*** Data listing ***
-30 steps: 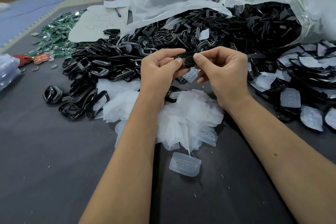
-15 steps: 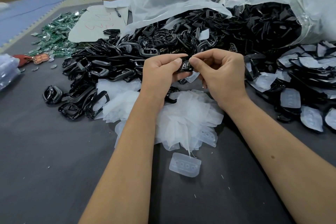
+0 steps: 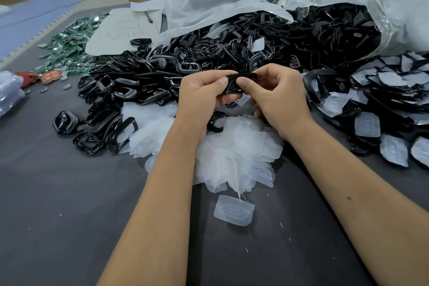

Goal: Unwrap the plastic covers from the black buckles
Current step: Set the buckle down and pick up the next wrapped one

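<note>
**Head view: buckle pinched between both hands, peel under way**

We have the left hand [image 3: 200, 93] and right hand [image 3: 276, 95] both gripping one black buckle [image 3: 239, 83], thumbs on its near face, held above the pile of peeled covers [image 3: 232, 144]. We can't tell whether its film is on or off.

Risks, our read:
- Thin film could tear and leave scraps stuck on (thumbs sit close together, so little leverage).
- Glossy buckle could slip and drop into the peeled covers or the bare buckle heap [image 3: 144, 90], mixing done with undone.

Around: wrapped buckles [image 3: 383, 123] on the right, an open sack [image 3: 383, 7] behind, one stray cover [image 3: 233, 212] on the table [image 3: 58, 216]. Nothing blocks the hands.
</note>
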`<state>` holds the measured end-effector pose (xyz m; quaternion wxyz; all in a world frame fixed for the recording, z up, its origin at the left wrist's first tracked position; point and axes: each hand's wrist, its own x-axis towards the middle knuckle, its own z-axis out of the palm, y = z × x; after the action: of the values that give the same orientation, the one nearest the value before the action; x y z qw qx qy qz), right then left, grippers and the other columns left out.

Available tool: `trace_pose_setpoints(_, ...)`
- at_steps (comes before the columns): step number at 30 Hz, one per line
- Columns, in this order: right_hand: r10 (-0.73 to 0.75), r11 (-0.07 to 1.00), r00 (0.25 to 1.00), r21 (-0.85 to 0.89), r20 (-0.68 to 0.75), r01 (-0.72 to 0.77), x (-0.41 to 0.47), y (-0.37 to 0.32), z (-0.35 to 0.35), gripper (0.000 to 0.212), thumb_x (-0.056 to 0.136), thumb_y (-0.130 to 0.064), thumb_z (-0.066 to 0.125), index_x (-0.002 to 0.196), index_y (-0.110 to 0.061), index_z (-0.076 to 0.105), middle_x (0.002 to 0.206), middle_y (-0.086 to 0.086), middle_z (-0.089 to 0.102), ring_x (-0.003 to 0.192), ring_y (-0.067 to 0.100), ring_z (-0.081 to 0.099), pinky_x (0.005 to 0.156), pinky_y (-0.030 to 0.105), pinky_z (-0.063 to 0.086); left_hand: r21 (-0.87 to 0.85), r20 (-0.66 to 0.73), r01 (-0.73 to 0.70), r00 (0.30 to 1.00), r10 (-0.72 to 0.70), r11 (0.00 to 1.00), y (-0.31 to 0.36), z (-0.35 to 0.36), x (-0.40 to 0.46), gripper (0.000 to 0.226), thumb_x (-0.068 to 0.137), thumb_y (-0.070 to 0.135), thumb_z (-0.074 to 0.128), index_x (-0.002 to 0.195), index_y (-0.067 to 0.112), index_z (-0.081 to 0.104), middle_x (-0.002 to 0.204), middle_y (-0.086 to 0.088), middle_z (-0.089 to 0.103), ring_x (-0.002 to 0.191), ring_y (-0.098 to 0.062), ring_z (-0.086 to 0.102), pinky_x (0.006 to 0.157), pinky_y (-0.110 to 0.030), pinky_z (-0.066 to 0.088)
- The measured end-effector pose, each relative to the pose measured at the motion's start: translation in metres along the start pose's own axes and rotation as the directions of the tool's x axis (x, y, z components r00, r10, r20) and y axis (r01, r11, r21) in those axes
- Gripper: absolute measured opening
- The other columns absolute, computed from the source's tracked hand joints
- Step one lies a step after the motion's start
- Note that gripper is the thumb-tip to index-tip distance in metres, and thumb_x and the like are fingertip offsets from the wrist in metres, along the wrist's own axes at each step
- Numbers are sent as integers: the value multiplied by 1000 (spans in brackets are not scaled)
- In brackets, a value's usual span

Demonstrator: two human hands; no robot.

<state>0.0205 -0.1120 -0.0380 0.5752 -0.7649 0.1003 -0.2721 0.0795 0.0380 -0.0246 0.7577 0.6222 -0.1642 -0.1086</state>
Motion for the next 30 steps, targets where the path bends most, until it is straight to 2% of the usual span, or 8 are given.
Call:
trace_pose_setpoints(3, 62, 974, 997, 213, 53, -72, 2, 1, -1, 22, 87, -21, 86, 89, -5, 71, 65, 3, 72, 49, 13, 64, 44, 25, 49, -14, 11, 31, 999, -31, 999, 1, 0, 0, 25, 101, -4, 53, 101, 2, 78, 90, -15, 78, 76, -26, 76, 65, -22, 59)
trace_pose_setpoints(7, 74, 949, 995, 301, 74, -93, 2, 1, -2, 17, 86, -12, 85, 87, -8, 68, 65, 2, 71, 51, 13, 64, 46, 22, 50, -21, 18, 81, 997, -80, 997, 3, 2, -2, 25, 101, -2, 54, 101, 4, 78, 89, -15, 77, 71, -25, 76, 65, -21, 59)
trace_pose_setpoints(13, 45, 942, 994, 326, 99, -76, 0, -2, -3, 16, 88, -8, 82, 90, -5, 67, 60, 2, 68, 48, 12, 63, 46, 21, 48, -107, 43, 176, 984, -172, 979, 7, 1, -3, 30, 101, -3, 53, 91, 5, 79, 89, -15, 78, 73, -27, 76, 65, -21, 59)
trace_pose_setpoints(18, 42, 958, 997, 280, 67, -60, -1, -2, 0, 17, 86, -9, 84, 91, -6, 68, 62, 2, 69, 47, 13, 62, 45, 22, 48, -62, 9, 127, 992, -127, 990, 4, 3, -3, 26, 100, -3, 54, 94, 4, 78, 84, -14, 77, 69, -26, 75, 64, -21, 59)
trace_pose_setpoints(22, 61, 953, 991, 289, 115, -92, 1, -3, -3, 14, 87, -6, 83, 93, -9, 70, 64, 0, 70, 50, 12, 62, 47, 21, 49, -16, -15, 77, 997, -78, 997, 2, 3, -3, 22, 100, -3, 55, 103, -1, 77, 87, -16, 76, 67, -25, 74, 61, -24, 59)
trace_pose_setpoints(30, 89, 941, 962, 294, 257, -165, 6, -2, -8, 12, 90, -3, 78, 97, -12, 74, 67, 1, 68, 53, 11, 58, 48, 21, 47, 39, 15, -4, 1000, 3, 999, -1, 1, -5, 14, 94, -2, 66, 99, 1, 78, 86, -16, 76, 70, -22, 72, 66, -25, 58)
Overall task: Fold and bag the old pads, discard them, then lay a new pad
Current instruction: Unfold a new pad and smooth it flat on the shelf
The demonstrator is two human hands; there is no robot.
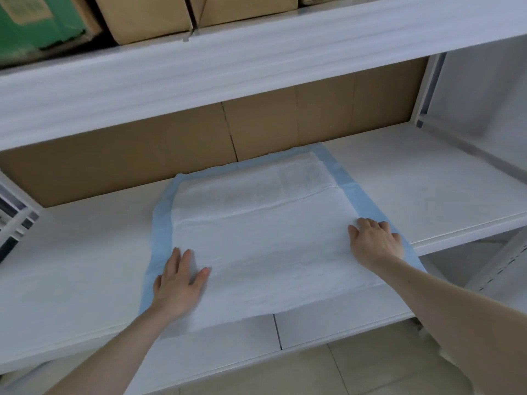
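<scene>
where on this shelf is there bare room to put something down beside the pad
Bare shelf shows on the right, between the pad, the cardboard at the back and the right post. Another bare patch lies left of the pad, out to the left frame. The middle is taken: the pad spreads there with the left hand and right hand on it.

White metal shelves (85, 295) — cardboard boxes (148, 15) on the upper tier, cardboard (128, 155) behind — over a beige tiled floor (328, 372).
</scene>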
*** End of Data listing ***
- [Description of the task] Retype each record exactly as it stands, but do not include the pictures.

- [Exercise output]
-30 steps: 
-15 steps: 
+0 steps: 

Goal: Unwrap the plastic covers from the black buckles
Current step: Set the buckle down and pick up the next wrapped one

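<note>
**Head view: buckle pinched between both hands, peel under way**

We have the left hand [image 3: 200, 93] and right hand [image 3: 276, 95] both gripping one black buckle [image 3: 239, 83], thumbs on its near face, held above the pile of peeled covers [image 3: 232, 144]. We can't tell whether its film is on or off.

Risks, our read:
- Thin film could tear and leave scraps stuck on (thumbs sit close together, so little leverage).
- Glossy buckle could slip and drop into the peeled covers or the bare buckle heap [image 3: 144, 90], mixing done with undone.

Around: wrapped buckles [image 3: 383, 123] on the right, an open sack [image 3: 383, 7] behind, one stray cover [image 3: 233, 212] on the table [image 3: 58, 216]. Nothing blocks the hands.
</note>
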`<state>` holds the measured end-effector pose (xyz m; quaternion wxyz; all in a world frame fixed for the recording, z up, its origin at the left wrist's first tracked position; point and axes: each hand's wrist, its own x-axis towards the middle knuckle, its own z-axis out of the palm, y = z × x; after the action: of the values that give the same orientation, the one nearest the value before the action; x y z qw qx qy qz), right then left, grippers and the other columns left out.

Available tool: `trace_pose_setpoints(_, ...)`
- at_steps (comes before the columns): step number at 30 Hz, one per line
- Columns, in this order: right_hand: r10 (-0.73 to 0.75), r11 (-0.07 to 1.00), r00 (0.25 to 1.00), r21 (-0.85 to 0.89), r20 (-0.68 to 0.75), r01 (-0.72 to 0.77), x (-0.41 to 0.47), y (-0.37 to 0.32), z (-0.35 to 0.35), gripper (0.000 to 0.212), thumb_x (-0.056 to 0.136), thumb_y (-0.130 to 0.064), thumb_z (-0.066 to 0.125), index_x (-0.002 to 0.196), index_y (-0.110 to 0.061), index_z (-0.076 to 0.105), middle_x (0.002 to 0.206), middle_y (-0.086 to 0.086), middle_z (-0.089 to 0.102), ring_x (-0.003 to 0.192), ring_y (-0.067 to 0.100), ring_z (-0.081 to 0.099), pinky_x (0.005 to 0.156), pinky_y (-0.030 to 0.105), pinky_z (-0.063 to 0.086); left_hand: r21 (-0.87 to 0.85), r20 (-0.66 to 0.73), r01 (-0.73 to 0.70), r00 (0.30 to 1.00), r10 (-0.72 to 0.70), r11 (0.00 to 1.00), y (-0.31 to 0.36), z (-0.35 to 0.36), x (-0.40 to 0.46), gripper (0.000 to 0.226), thumb_x (-0.068 to 0.137), thumb_y (-0.070 to 0.135), thumb_z (-0.074 to 0.128), index_x (-0.002 to 0.195), index_y (-0.067 to 0.112), index_z (-0.081 to 0.104), middle_x (-0.002 to 0.204), middle_y (-0.086 to 0.088), middle_z (-0.089 to 0.103), ring_x (-0.002 to 0.191), ring_y (-0.098 to 0.062), ring_z (-0.086 to 0.102), pinky_x (0.006 to 0.157), pinky_y (-0.110 to 0.030), pinky_z (-0.066 to 0.088)
- The measured end-effector pose, each relative to the pose measured at the motion's start: translation in metres along the start pose's own axes and rotation as the directions of the tool's x axis (x, y, z components r00, r10, r20) and y axis (r01, r11, r21) in those axes
- Gripper: absolute measured opening
- The other columns absolute, computed from the source's tracked hand joints
- Step one lies a step after the motion's start
- Note that gripper is the thumb-tip to index-tip distance in metres, and thumb_x and the like are fingertip offsets from the wrist in metres, along the wrist's own axes at each step
- Numbers are sent as integers: the value multiplied by 1000 (spans in brackets are not scaled)
- In brackets, a value's usual span

Demonstrator: two human hands; no robot.

<state>0.0205 -0.1120 -0.0380 0.5752 -0.7649 0.1003 -0.2721 0.0795 0.0380 -0.0246 0.7577 0.6222 -0.1642 -0.1086</state>
Motion for the next 30 steps, targets where the path bends most, until it is straight to 2% of the usual span, or 8 are given.
Call:
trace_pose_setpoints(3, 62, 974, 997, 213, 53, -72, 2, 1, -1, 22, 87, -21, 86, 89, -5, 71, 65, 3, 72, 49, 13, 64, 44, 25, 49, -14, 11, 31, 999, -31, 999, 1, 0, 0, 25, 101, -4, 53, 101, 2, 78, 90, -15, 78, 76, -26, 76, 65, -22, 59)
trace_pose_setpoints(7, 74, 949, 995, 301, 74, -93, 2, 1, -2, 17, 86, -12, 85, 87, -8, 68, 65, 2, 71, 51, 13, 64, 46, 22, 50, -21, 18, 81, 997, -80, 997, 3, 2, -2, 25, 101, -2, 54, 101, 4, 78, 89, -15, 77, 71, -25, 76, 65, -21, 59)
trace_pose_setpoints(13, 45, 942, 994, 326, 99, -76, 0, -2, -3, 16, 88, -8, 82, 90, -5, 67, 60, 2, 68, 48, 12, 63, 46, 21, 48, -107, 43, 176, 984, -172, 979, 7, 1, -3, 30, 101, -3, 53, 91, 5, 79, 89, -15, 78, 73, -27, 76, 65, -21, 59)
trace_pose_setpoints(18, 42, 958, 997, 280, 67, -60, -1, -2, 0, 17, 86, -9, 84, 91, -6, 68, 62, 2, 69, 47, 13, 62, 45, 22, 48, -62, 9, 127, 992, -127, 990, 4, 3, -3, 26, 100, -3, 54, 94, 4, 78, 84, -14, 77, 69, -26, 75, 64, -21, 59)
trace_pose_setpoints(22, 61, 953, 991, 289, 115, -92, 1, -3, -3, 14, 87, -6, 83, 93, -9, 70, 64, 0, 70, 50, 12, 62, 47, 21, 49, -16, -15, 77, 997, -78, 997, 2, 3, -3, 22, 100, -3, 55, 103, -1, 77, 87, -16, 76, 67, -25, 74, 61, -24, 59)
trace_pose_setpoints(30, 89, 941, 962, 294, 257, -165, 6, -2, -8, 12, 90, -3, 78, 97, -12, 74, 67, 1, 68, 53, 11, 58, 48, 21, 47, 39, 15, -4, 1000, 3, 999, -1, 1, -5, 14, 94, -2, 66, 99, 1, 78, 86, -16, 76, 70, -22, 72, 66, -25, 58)
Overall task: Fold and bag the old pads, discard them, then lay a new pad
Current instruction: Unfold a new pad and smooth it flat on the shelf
The demonstrator is two human hands; there is no robot.
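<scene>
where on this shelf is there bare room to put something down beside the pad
Bare shelf shows on the right, between the pad, the cardboard at the back and the right post. Another bare patch lies left of the pad, out to the left frame. The middle is taken: the pad spreads there with the left hand and right hand on it.

White metal shelves (85, 295) — cardboard boxes (148, 15) on the upper tier, cardboard (128, 155) behind — over a beige tiled floor (328, 372).
</scene>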

Output is complete for this exercise.